## Exercise details
Quote every line of the material beneath this one.

(Records to process)

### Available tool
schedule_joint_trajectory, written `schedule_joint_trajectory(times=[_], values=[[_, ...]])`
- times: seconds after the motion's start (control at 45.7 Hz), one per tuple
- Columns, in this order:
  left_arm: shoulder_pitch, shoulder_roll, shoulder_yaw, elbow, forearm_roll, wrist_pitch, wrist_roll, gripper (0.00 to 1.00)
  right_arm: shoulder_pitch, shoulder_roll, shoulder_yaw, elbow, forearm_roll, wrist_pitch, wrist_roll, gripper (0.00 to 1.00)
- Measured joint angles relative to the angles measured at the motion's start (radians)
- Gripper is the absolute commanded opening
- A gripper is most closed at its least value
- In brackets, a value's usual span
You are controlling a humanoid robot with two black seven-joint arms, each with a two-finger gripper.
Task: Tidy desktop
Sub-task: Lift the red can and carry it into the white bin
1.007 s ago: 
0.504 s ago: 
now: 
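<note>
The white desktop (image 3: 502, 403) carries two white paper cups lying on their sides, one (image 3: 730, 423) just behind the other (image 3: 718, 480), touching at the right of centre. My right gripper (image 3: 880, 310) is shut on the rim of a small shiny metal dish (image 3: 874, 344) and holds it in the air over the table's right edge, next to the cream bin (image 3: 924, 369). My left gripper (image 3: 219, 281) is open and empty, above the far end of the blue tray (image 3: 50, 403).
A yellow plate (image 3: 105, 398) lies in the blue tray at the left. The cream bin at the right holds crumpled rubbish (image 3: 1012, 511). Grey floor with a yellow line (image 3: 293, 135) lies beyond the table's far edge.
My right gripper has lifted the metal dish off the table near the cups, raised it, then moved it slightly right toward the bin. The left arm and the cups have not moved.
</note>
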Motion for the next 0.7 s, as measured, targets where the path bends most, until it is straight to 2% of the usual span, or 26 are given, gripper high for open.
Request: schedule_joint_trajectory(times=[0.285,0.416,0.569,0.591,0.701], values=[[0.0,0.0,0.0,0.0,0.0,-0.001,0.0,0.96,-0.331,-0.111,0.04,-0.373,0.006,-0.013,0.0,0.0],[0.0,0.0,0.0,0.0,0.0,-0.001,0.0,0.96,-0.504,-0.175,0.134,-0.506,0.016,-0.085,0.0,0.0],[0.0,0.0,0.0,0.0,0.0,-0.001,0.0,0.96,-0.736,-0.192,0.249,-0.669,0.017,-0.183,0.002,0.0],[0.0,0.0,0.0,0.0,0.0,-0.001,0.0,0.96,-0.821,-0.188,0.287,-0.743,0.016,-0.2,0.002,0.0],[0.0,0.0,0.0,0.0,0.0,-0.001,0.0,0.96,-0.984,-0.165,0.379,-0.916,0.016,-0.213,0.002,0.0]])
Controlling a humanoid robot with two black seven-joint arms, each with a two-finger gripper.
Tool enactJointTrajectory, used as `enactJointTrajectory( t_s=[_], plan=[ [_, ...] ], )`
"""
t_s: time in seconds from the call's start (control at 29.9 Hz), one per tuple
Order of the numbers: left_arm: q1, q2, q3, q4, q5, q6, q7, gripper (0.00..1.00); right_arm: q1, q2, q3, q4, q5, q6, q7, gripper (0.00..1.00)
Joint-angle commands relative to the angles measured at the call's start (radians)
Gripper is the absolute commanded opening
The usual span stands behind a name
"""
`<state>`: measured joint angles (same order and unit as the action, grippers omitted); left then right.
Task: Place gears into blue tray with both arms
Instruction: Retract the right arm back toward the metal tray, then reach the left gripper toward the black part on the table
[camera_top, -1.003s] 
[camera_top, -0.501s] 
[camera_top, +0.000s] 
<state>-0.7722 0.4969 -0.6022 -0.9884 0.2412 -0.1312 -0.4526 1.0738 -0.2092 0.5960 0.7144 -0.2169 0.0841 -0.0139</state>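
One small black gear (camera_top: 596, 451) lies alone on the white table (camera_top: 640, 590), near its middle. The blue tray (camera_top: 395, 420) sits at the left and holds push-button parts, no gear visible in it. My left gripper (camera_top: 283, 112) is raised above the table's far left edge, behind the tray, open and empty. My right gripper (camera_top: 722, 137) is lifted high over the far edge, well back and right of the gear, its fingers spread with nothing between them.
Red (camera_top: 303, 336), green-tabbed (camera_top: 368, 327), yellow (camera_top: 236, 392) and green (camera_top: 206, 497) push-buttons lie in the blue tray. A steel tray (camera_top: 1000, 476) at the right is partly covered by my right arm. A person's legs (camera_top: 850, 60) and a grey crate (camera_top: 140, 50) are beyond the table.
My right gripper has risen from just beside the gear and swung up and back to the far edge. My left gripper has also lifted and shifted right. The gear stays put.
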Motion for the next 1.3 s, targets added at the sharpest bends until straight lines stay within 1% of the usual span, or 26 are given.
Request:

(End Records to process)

## Response to this task
### Available tool
schedule_joint_trajectory, written `schedule_joint_trajectory(times=[_], values=[[_, ...]])`
- times: seconds after the motion's start (control at 45.7 Hz), one per tuple
- Columns, in this order:
  left_arm: shoulder_pitch, shoulder_roll, shoulder_yaw, elbow, forearm_roll, wrist_pitch, wrist_roll, gripper (0.00 to 1.00)
  right_arm: shoulder_pitch, shoulder_roll, shoulder_yaw, elbow, forearm_roll, wrist_pitch, wrist_roll, gripper (0.00 to 1.00)
- Measured joint angles relative to the angles measured at the motion's start (radians)
- Gripper is the absolute commanded opening
- A gripper is most closed at its least value
- In brackets, a value's usual span
You are controlling a humanoid robot with two black seven-joint arms, each with a two-finger gripper.
Task: Tidy desktop
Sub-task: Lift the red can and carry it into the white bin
1.007 s ago: 
0.504 s ago: 
now: 
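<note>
The white desktop (image 3: 502, 403) carries two white paper cups lying on their sides, one (image 3: 730, 423) just behind the other (image 3: 718, 480), touching at the right of centre. My right gripper (image 3: 880, 310) is shut on the rim of a small shiny metal dish (image 3: 874, 344) and holds it in the air over the table's right edge, next to the cream bin (image 3: 924, 369). My left gripper (image 3: 219, 281) is open and empty, above the far end of the blue tray (image 3: 50, 403).
A yellow plate (image 3: 105, 398) lies in the blue tray at the left. The cream bin at the right holds crumpled rubbish (image 3: 1012, 511). Grey floor with a yellow line (image 3: 293, 135) lies beyond the table's far edge.
My right gripper has lifted the metal dish off the table near the cups, raised it, then moved it slightly right toward the bin. The left arm and the cups have not moved.
</note>
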Motion for the next 0.7 s, as measured, targets where the path bends most, until it is straight to 2% of the usual span, or 26 are given, gripper high for open.
Request: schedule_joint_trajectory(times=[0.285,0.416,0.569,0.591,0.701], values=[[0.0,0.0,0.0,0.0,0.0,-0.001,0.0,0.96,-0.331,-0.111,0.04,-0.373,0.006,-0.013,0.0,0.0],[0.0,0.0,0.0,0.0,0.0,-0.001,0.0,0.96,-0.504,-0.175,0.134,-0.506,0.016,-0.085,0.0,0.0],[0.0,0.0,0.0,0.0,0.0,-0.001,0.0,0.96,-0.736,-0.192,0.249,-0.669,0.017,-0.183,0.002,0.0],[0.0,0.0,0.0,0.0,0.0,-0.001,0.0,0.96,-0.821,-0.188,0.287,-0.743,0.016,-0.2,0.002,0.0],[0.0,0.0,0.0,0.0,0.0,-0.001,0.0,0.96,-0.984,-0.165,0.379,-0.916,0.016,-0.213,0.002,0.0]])
Controlling a humanoid robot with two black seven-joint arms, each with a two-finger gripper.
Tool enactJointTrajectory, used as `enactJointTrajectory( t_s=[_], plan=[ [_, ...] ], )`
"""
t_s: time in seconds from the call's start (control at 29.9 Hz), one per tuple
Order of the numbers: left_arm: q1, q2, q3, q4, q5, q6, q7, gripper (0.00..1.00); right_arm: q1, q2, q3, q4, q5, q6, q7, gripper (0.00..1.00)
Joint-angle commands relative to the angles measured at the call's start (radians)
Gripper is the absolute commanded opening
The usual span stands behind a name
"""
`<state>`: measured joint angles (same order and unit as the action, grippers omitted); left then right.
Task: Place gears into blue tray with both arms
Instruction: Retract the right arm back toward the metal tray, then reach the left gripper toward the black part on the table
[camera_top, -1.003s] 
[camera_top, -0.501s] 
[camera_top, +0.000s] 
<state>-0.7722 0.4969 -0.6022 -0.9884 0.2412 -0.1312 -0.4526 1.0738 -0.2092 0.5960 0.7144 -0.2169 0.0841 -0.0139</state>
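One small black gear (camera_top: 596, 451) lies alone on the white table (camera_top: 640, 590), near its middle. The blue tray (camera_top: 395, 420) sits at the left and holds push-button parts, no gear visible in it. My left gripper (camera_top: 283, 112) is raised above the table's far left edge, behind the tray, open and empty. My right gripper (camera_top: 722, 137) is lifted high over the far edge, well back and right of the gear, its fingers spread with nothing between them.
Red (camera_top: 303, 336), green-tabbed (camera_top: 368, 327), yellow (camera_top: 236, 392) and green (camera_top: 206, 497) push-buttons lie in the blue tray. A steel tray (camera_top: 1000, 476) at the right is partly covered by my right arm. A person's legs (camera_top: 850, 60) and a grey crate (camera_top: 140, 50) are beyond the table.
My right gripper has risen from just beside the gear and swung up and back to the far edge. My left gripper has also lifted and shifted right. The gear stays put.
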Motion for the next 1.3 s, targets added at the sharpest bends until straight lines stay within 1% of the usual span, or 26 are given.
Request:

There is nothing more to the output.